Formalized Hotel Sales Training is a Must

hotel sales training

Hotel sales training must be taught on a systematized basis.

Hospitality salespeople rarely receive any formal training in how to sell, particularly as it applies to their specific market. This is especially true when there is not a strong corporate presence that provides the hotel sales training. This is actually the reason that I built my hotel sales training firm.

When I started selling in hotels, I was very fortunate and worked for a Director of Sales who took the time to show me how to do it. Others in hotel sales that got lucky turned out to have successful careers too.

However, if they didn’t get lucky, they’re still trying to figure it out through trial and error.

I was with Hyatt Hotels for over 14 years, and as my time with the company went on, I got a reputation as one who was very strong in hotel sales training.
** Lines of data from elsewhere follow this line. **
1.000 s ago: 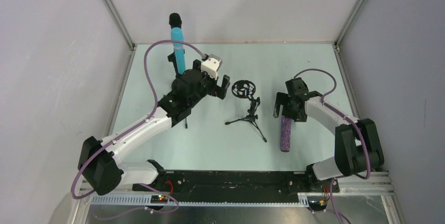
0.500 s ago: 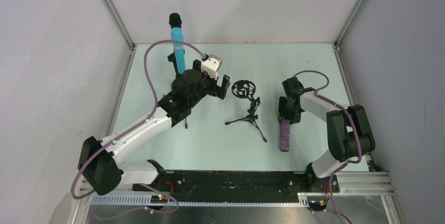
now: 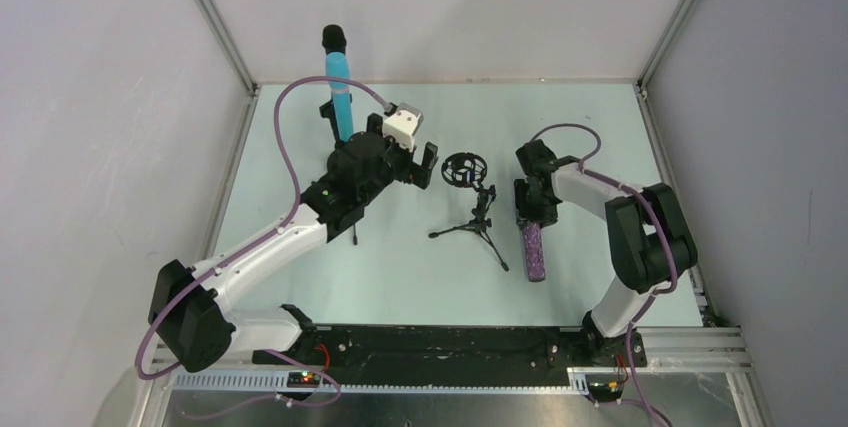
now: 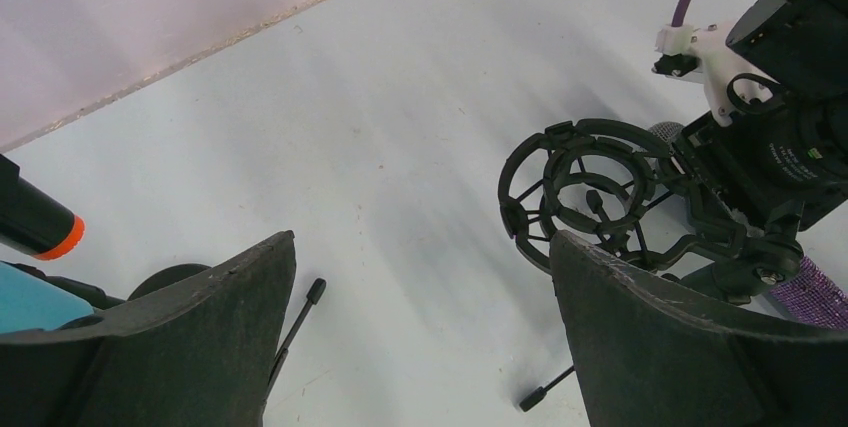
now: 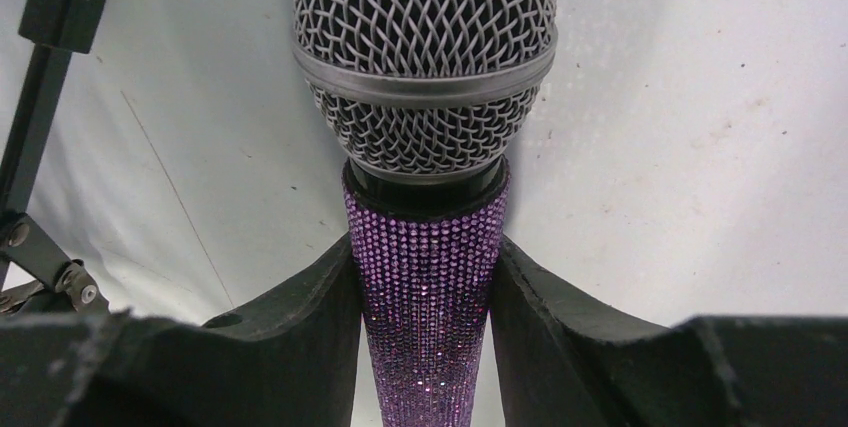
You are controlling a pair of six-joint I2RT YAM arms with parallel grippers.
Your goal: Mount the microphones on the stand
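Leftward slid the right gripper [image 3: 528, 209] with its glittery purple microphone [image 3: 534, 252], stopping just right of the black ring-topped tripod stand [image 3: 470, 202], centre frame. Left wrist: left gripper [image 4: 422, 239] gaped wide, empty. Right wrist: matte fingers [image 5: 300, 322] pinched the sequinned handle.

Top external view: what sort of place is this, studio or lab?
Probably a lab robot test cell, not a studio: plain grey panel walls on bare aluminium frame posts, a pale teal tabletop, and a white slotted cable duct along the near edge.

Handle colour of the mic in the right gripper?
Glittery purple microphone handle, silver mesh head; best in right wrist view.
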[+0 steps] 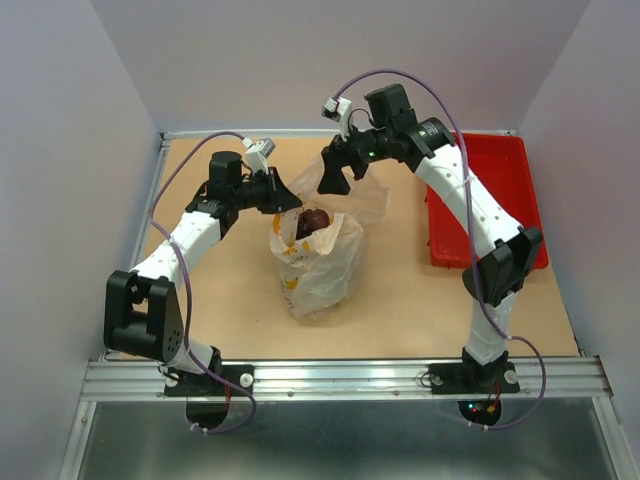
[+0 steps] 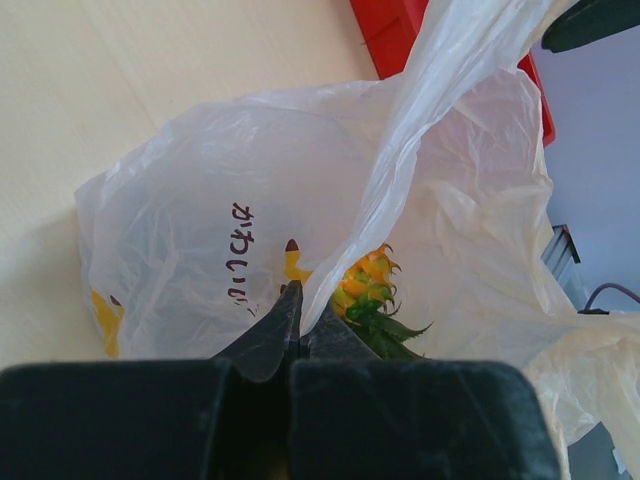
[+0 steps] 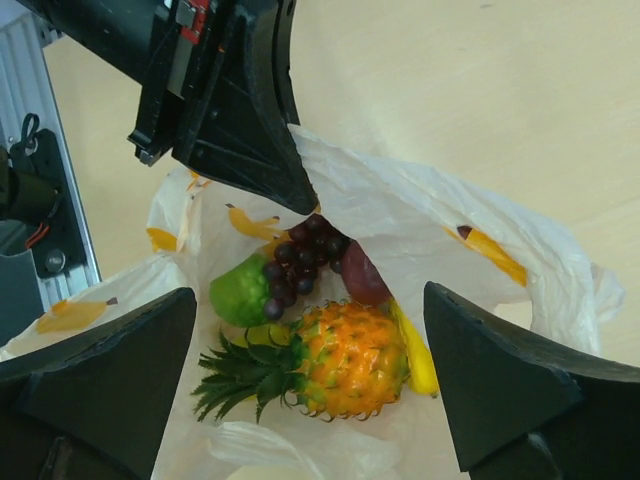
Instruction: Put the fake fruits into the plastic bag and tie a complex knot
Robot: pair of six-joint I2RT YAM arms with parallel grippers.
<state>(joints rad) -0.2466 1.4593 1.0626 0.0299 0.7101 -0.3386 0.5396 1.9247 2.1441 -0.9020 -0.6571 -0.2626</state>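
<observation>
At table centre, top view: the plastic bag (image 1: 320,270) stands open on the table (image 1: 400,300), with the left gripper (image 1: 287,203) at its near-left rim and the right gripper (image 1: 334,182) at its far edge; a red tray (image 1: 485,215) lies to the right. Left wrist view: fingers (image 2: 275,335) closed, pinching a strip of bag film, with the pineapple (image 2: 362,285) just behind. Right wrist view: fingers (image 3: 110,370) spread wide over the bag's mouth; the pineapple, green piece (image 3: 238,290), grapes (image 3: 300,258) and yellow piece (image 3: 417,360) lie inside.
</observation>
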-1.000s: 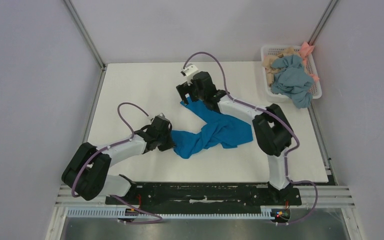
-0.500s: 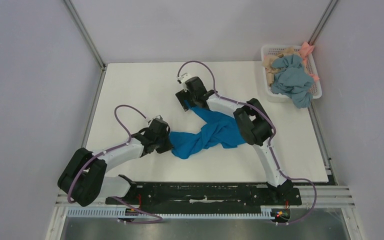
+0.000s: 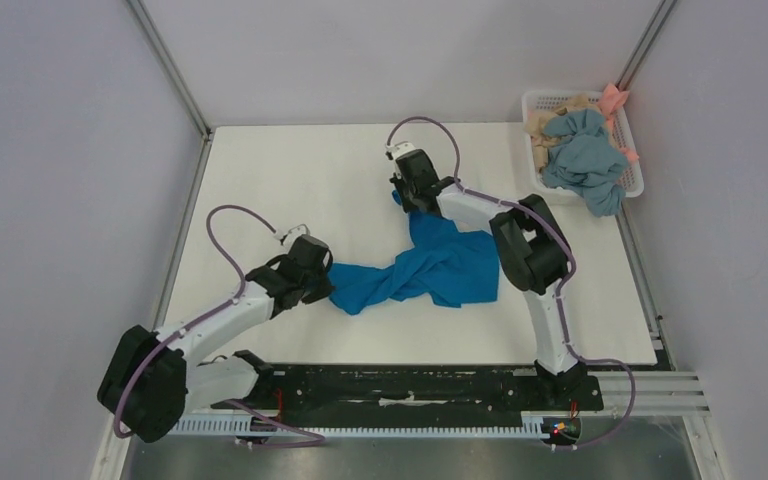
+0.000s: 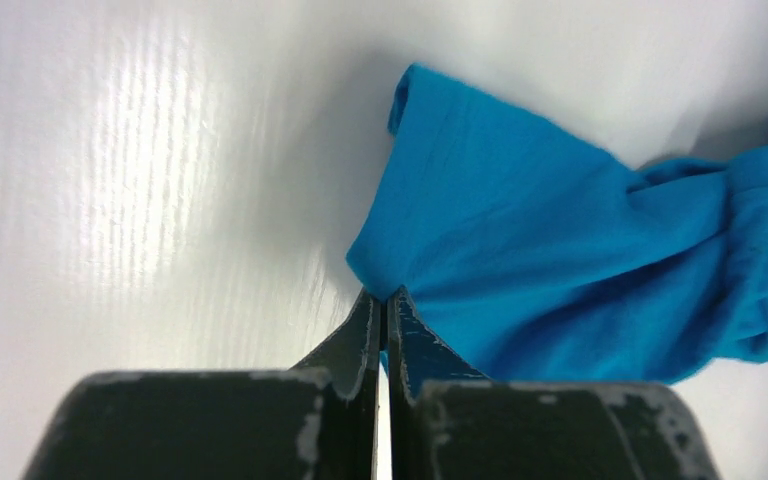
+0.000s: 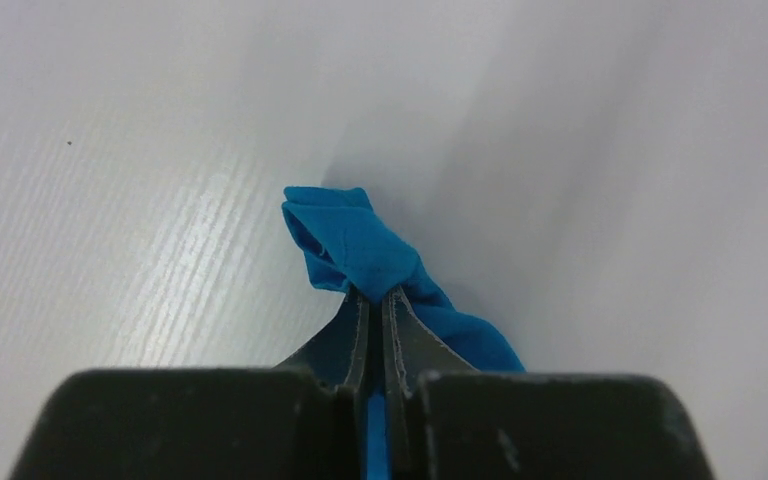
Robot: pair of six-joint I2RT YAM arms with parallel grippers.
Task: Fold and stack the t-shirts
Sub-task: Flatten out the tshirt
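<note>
T-shirt (image 3: 430,265) mid-table (image 3: 290,190); basket (image 3: 550,97) at far-right corner.

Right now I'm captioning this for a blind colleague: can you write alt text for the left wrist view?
The left gripper, jaws shut, pinches the edge of a crumpled blue t-shirt lying on a white table. The shirt spreads toward the picture's right, bunched into a twist near the frame's edge.

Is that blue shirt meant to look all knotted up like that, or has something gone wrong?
It does look odd: the blue t-shirt is twisted like a rope in the middle, between the left gripper and the right gripper, each pinching one end. Also, a grey-blue garment droops over the basket edge.
</note>
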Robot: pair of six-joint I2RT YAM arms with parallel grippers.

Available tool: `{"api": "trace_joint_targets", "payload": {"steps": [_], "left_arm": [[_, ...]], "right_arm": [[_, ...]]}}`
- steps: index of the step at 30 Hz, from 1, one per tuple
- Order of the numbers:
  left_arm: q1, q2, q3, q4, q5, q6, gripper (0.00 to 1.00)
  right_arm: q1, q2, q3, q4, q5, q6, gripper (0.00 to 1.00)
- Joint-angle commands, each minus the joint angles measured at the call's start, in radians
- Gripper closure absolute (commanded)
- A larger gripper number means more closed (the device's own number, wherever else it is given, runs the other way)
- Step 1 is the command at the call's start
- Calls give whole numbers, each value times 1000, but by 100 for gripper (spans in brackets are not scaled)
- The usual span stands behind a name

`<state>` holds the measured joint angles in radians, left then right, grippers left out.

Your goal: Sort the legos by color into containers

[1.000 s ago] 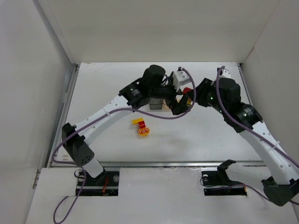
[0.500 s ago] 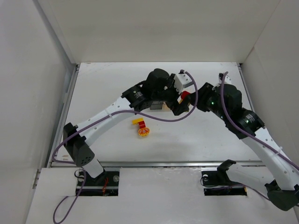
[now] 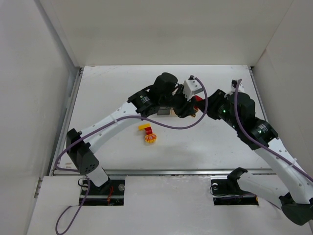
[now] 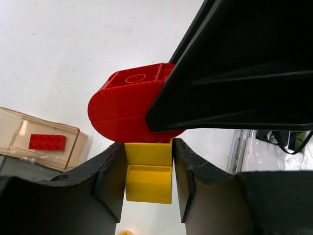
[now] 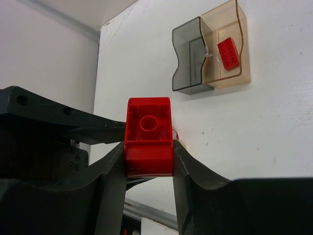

I was viewed as a real expert and frankly, that just was not true. When I reflect on those times many years go, I’m embarrassed at how weak my hotel sales training skills actually were.

man with straight tieBack then, it wasn’t much of an exaggeration to say that our idea of good hotel sales training was to just hire correctly. If the person had the “look” then they were a prime candidate. Preliminary qualifications included such difficult tests as whether they smiled, had their tie on straight, had their hair just right, etc. It was all about the image. Then we’d further qualify them with tough interview questions such as “Why do you want to get into sales?”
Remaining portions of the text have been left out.